Courts have differentiated between types of claims in preemption cases, as illustrated in Martin v. Ford Motor Co., where claims of material omission were preempted while false representation claims were not. The Court has requested additional briefing on the legality of off-label promotion, questioning whether Caronia’s First Amendment analysis regarding off-label promotion should influence the determination of misbranding violations under the FDCA, potentially allowing for parallel state tort claims. Medtronic argues that statutory interpretation should remain consistent in both criminal and civil contexts, particularly regarding constitutional avoidance principles, although the Court finds it unnecessary to resolve this issue, noting that only misleading off-label promotions could bypass preemption. Sanctions against misleading promotions do not invoke First Amendment issues, as states can prohibit fraudulent commercial expression.

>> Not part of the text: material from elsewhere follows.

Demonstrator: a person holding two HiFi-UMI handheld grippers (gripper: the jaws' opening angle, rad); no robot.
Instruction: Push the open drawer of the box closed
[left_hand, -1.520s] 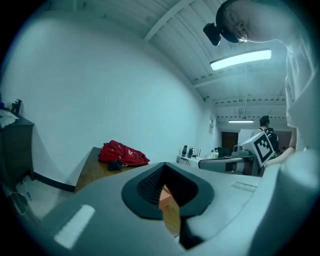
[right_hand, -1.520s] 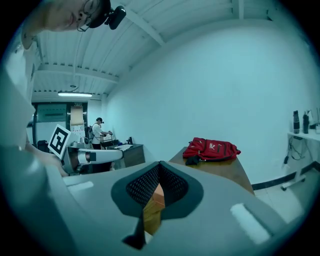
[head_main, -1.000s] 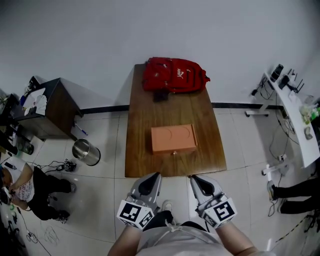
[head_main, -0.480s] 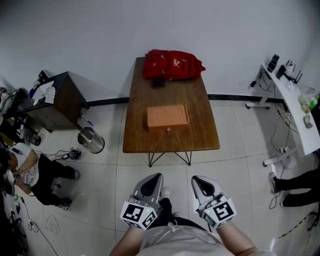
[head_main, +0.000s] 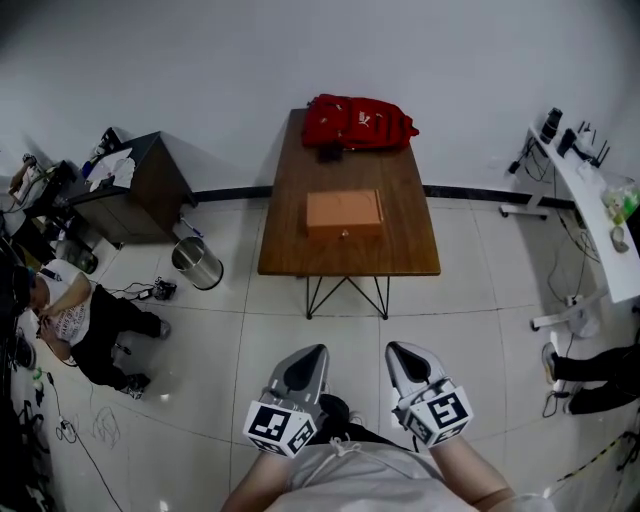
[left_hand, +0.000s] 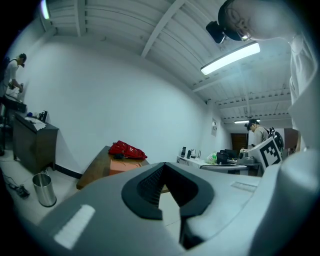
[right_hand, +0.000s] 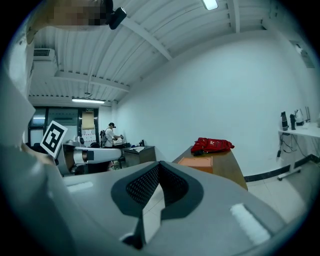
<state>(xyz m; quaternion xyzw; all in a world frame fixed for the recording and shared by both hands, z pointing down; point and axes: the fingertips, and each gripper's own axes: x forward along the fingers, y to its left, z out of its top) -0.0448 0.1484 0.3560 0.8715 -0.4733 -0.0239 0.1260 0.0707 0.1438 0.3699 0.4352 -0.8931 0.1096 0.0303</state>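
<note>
person (head_main: 345, 487) backed off | table (head_main: 400, 250), box (head_main: 343, 212) farther away | table legs (head_main: 345, 295) now visible

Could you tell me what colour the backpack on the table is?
The backpack is red, clearest in the head view.

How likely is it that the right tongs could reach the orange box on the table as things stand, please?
Probably not. The right tongs sit close to the person's body, with open tiled floor between them and the wooden table bearing the orange box; stepping forward seems needed.
</note>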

Schouest's gross negligence claim seeks punitive damages based on Medtronic's alleged recklessness, contingent upon the survival of her underlying negligence claim against preemption. Since her negligent misrepresentation claim is deemed to survive preemption, so does the gross negligence claim. The Fifth Circuit’s ruling in Hughes narrows the interpretation of Buckman, allowing state law claims unless they solely rely on FDCA disclosure requirements, which was the case in Buckman itself. The Court notes that while Schouest's fraud claim is subject to heightened pleading standards under Rule 9(b), the status of her constructive fraud and negligent misrepresentation claims regarding this rule remains unclear in the Fifth Circuit. This ambiguity suggests that the Court should defer resolution on the Rule 9(b) issue, allowing Medtronic the opportunity to argue for heightened standards in a future motion to dismiss if it still views the amended complaint as inadequate.